Secondly, at the time of writing, TF2 has been blessed with that rarest of online commodities - a community that is having buckets of fun and is astonishingly light on barking idiots. Not completely free, it must be said, but there just seems to be something about TF2 that prevents anyone taking it all too seriously. The cartoony look, the brilliant and hilarious sound design, the constant little rewards the game gives you, the lack of friendly fire - whatever it is, it's working. Fingers crossed that it stays this way.

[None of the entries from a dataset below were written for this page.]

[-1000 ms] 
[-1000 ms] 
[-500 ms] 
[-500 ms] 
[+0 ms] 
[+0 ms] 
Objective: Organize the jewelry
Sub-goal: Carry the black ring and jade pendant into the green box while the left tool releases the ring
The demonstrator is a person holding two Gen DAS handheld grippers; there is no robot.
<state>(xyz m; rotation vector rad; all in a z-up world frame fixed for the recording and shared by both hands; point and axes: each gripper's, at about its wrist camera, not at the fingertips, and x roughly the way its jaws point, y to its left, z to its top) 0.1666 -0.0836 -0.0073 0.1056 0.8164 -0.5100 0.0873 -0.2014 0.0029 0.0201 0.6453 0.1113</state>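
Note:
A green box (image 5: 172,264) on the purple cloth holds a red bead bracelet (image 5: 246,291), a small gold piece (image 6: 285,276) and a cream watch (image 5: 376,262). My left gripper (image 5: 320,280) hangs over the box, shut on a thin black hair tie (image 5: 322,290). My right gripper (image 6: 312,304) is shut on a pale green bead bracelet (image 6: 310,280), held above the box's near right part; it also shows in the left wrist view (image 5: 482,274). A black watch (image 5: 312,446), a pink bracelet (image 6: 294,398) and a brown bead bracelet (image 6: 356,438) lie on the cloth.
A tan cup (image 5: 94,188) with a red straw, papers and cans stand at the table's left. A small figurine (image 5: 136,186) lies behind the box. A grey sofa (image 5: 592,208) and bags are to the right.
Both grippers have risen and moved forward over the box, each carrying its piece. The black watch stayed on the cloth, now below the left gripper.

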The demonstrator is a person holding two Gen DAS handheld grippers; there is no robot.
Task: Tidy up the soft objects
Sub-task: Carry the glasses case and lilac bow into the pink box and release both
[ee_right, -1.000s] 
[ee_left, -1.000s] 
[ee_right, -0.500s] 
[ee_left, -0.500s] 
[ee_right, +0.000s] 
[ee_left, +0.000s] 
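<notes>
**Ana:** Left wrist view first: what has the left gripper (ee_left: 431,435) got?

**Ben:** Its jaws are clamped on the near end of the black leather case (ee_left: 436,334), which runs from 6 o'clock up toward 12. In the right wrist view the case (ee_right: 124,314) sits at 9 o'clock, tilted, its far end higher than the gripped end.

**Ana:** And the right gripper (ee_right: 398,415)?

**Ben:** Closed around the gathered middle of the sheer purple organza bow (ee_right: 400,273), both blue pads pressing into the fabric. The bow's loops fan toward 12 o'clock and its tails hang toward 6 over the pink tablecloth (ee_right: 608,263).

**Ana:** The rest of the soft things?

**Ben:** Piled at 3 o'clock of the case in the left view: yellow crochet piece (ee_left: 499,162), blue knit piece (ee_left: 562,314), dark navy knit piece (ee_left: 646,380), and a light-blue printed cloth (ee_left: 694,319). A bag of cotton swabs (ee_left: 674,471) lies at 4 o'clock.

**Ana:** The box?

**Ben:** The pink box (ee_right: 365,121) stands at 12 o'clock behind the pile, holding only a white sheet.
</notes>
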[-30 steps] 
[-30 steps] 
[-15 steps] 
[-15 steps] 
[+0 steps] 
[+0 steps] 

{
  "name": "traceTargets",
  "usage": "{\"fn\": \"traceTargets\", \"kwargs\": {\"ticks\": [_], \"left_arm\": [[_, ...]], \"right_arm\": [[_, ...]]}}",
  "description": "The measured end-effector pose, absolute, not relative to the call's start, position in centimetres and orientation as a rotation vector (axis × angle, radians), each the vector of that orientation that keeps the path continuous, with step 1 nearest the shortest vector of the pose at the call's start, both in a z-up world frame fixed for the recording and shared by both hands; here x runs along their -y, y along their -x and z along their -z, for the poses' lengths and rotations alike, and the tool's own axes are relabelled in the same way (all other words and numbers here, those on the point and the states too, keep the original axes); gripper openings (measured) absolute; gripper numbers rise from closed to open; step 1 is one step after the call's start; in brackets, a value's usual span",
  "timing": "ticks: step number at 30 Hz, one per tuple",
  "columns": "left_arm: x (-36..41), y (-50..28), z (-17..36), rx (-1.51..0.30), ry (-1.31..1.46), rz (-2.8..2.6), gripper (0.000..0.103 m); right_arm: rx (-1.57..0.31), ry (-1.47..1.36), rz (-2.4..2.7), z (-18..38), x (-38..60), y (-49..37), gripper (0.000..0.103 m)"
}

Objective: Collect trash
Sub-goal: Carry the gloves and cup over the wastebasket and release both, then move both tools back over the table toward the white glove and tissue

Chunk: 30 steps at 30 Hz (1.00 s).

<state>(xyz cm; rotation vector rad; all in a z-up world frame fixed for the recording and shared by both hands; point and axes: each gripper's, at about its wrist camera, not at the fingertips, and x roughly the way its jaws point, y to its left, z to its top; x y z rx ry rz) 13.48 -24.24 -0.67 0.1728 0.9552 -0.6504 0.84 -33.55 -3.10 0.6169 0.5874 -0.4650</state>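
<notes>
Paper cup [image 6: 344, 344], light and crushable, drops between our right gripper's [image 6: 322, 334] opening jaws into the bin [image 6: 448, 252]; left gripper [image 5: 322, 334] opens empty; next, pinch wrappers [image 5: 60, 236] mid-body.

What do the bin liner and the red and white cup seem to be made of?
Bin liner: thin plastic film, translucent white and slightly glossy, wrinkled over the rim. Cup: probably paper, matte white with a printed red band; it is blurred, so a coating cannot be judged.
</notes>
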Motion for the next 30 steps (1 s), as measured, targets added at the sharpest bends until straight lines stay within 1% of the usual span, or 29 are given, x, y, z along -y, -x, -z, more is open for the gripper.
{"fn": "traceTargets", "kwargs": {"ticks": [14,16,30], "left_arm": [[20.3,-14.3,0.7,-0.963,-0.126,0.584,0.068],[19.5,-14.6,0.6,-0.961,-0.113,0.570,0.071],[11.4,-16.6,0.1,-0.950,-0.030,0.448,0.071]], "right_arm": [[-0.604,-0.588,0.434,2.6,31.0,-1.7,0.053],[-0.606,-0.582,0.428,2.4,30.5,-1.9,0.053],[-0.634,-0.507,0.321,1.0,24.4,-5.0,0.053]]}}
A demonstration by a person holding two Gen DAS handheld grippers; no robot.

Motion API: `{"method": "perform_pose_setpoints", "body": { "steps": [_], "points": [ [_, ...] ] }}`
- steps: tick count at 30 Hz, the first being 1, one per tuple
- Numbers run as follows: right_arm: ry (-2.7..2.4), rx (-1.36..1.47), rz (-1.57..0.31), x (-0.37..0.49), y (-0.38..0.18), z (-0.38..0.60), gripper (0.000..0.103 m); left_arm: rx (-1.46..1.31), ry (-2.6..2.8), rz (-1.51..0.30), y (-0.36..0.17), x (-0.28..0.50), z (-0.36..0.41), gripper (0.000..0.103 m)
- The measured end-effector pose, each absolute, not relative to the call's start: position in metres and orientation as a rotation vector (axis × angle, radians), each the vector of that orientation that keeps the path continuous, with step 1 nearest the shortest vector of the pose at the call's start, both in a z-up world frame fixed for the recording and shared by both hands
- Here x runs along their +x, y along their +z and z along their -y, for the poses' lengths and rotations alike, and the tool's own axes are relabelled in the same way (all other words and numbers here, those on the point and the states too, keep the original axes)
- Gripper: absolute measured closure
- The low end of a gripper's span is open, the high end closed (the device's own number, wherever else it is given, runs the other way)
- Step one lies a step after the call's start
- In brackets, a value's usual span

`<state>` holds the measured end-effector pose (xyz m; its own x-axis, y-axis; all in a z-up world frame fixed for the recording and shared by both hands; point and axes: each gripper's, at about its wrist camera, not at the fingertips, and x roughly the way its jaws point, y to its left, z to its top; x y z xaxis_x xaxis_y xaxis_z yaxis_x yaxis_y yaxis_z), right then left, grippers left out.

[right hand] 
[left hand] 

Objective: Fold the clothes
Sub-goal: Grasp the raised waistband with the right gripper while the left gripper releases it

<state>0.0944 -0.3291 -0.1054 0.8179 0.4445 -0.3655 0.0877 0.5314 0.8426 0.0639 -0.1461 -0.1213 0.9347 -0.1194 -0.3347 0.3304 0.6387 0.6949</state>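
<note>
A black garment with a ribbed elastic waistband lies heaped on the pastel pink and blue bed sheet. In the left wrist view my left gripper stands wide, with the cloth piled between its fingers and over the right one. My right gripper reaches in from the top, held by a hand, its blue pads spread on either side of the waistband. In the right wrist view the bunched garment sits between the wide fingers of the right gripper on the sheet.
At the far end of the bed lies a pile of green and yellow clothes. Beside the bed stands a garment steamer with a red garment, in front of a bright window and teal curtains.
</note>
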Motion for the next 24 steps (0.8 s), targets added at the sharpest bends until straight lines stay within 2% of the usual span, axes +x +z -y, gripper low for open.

And still we haven't even touched on the comprehensive stats tracking, the ease with which you can find and join friends in a game, the achievements or the commentary tracks. Still, half the fun of TF2 is the process of discovery and constant surprises it chucks at you. Team Fortress 2 really is an endless goody bag, and it's best that you simply get it now. Did we mention it's cheap, too? Madness, absolute madness.
Team Fortress 2 is, at heart, a gloriously simple game that's been created with style, panache and an undeniable love of gaming. It's the kind of game that you want to show to people who don't play games so that they understand and then either get involved or go away.
There is life before Team Fortress 2, and there is life after. After is better.